Exercise in exact copying. Transcribe every entry that follows, word for word.

▶ Dataset items:
────────

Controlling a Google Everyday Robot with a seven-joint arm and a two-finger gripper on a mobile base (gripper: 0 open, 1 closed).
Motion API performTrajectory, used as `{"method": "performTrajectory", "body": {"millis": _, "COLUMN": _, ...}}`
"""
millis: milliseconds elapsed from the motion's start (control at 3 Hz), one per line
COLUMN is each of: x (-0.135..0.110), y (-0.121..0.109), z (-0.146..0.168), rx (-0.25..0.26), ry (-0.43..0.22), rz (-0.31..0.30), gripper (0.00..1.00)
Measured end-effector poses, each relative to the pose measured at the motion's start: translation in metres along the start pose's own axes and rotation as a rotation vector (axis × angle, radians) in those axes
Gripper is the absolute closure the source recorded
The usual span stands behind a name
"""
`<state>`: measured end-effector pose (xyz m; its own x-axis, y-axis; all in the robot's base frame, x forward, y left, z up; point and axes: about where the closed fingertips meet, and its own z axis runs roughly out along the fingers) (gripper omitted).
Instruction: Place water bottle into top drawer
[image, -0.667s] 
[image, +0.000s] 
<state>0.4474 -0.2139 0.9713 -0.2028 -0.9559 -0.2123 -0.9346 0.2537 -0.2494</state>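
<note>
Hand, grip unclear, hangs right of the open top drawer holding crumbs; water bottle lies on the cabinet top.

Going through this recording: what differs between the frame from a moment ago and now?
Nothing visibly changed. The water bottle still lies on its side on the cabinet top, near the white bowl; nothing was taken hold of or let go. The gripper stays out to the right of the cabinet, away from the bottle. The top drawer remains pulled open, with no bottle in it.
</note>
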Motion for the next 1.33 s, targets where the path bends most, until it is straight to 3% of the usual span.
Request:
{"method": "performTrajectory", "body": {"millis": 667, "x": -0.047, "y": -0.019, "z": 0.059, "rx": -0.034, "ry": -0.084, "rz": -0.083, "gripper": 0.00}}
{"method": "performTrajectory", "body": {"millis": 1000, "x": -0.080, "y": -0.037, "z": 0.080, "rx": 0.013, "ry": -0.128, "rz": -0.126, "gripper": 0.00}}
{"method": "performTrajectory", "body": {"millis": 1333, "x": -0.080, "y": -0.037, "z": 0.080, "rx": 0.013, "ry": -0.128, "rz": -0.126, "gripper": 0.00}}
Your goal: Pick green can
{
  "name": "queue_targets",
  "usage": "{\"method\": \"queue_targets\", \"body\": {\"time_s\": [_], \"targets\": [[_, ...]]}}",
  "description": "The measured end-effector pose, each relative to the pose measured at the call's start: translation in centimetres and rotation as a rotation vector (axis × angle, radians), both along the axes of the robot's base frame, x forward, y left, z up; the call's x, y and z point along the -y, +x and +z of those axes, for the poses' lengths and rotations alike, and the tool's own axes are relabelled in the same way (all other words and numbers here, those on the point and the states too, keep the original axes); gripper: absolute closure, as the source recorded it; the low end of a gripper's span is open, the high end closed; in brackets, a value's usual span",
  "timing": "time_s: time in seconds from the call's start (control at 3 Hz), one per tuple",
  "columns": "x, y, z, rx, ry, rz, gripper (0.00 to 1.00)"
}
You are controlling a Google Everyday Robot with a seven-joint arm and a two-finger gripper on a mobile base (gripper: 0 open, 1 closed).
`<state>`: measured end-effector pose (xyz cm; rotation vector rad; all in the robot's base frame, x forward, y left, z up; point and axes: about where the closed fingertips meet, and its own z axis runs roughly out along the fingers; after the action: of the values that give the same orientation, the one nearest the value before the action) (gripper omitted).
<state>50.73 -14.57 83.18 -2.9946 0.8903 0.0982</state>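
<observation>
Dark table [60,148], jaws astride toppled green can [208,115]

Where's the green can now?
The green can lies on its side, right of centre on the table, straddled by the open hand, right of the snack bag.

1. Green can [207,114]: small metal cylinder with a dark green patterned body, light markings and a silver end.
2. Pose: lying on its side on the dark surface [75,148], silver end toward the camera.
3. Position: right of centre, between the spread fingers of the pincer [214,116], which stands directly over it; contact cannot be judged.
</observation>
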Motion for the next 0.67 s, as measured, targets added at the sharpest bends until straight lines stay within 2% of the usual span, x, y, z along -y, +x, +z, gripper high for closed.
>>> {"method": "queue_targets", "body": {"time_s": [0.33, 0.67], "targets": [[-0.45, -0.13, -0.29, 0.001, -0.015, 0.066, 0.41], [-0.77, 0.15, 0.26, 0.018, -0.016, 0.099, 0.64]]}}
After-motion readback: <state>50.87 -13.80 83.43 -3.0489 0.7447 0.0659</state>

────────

▶ SOLUTION TO THE EXERCISE:
Controlling a Google Everyday Robot with a seven-joint arm and a two-finger gripper on a mobile base (gripper: 0 open, 1 closed).
Motion API performTrajectory, used as `{"method": "performTrajectory", "body": {"millis": _, "COLUMN": _, ...}}`
"""
millis: milliseconds elapsed from the motion's start (control at 3 Hz), one per line
COLUMN is each of: x (-0.135..0.110), y (-0.121..0.109), z (-0.146..0.168), rx (-0.25..0.26), ry (-0.43..0.22), rz (-0.31..0.30), gripper (0.00..1.00)
Measured end-effector poses, each relative to the pose measured at the motion's start: translation in metres along the start pose's own axes and rotation as a rotation vector (axis × angle, radians) in those axes
Gripper is the absolute closure the source recorded
The usual span stands behind a name
"""
`<state>`: measured end-effector pose (xyz m; its own x-axis, y-axis; all in the robot's base frame, x forward, y left, z up; point and axes: about where the closed fingertips meet, and its own z axis runs roughly out along the fingers) (gripper omitted).
Instruction: Place water bottle into top drawer
[image, -0.667s] 
[image, +0.000s] 
<state>0.4474 -0.2139 0.9713 -0.2028 -0.9559 -0.2123 -0.9346 0.2537 -0.2494</state>
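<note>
Hand, grip unclear, hangs right of the open top drawer holding crumbs; water bottle lies on the cabinet top.

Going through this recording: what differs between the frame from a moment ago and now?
Nothing visibly changed. The water bottle still lies on its side on the cabinet top, near the white bowl; nothing was taken hold of or let go. The gripper stays out to the right of the cabinet, away from the bottle. The top drawer remains pulled open, with no bottle in it.
</note>
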Motion for the next 1.33 s, targets where the path bends most, until it is straight to 3% of the usual span.
Request:
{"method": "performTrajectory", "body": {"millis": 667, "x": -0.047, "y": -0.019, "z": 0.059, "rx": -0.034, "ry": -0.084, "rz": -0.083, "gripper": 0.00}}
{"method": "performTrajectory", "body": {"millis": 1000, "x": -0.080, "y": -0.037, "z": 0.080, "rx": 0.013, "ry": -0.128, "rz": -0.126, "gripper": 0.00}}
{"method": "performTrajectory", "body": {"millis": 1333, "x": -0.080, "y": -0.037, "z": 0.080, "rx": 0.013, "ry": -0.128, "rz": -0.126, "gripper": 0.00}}
Your goal: Pick green can
{
  "name": "queue_targets",
  "usage": "{\"method\": \"queue_targets\", \"body\": {\"time_s\": [_], \"targets\": [[_, ...]]}}",
  "description": "The measured end-effector pose, each relative to the pose measured at the call's start: translation in centimetres and rotation as a rotation vector (axis × angle, radians), both along the axes of the robot's base frame, x forward, y left, z up; the call's x, y and z point along the -y, +x and +z of those axes, for the poses' lengths and rotations alike, and the tool's own axes are relabelled in the same way (all other words and numbers here, those on the point and the states too, keep the original axes); gripper: absolute closure, as the source recorded it; the low end of a gripper's span is open, the high end closed; in brackets, a value's usual span",
  "timing": "time_s: time in seconds from the call's start (control at 3 Hz), one per tuple",
  "columns": "x, y, z, rx, ry, rz, gripper (0.00 to 1.00)"
}
You are controlling a Google Everyday Robot with a seven-joint arm and a two-finger gripper on a mobile base (gripper: 0 open, 1 closed).
`<state>`: measured end-effector pose (xyz cm; rotation vector rad; all in the robot's base frame, x forward, y left, z up; point and axes: about where the closed fingertips meet, and its own z axis runs roughly out along the fingers; after the action: of the values that give the same orientation, the one nearest the value before the action) (gripper omitted).
<state>50.73 -14.57 83.18 -2.9946 0.8903 0.0982</state>
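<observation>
Dark table [60,148], jaws astride toppled green can [208,115]

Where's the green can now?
The green can lies on its side, right of centre on the table, straddled by the open hand, right of the snack bag.

1. Green can [207,114]: small metal cylinder with a dark green patterned body, light markings and a silver end.
2. Pose: lying on its side on the dark surface [75,148], silver end toward the camera.
3. Position: right of centre, between the spread fingers of the pincer [214,116], which stands directly over it; contact cannot be judged.
</observation>
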Motion for the next 0.67 s, as measured, targets added at the sharpest bends until straight lines stay within 2% of the usual span, x, y, z along -y, +x, +z, gripper high for closed.
>>> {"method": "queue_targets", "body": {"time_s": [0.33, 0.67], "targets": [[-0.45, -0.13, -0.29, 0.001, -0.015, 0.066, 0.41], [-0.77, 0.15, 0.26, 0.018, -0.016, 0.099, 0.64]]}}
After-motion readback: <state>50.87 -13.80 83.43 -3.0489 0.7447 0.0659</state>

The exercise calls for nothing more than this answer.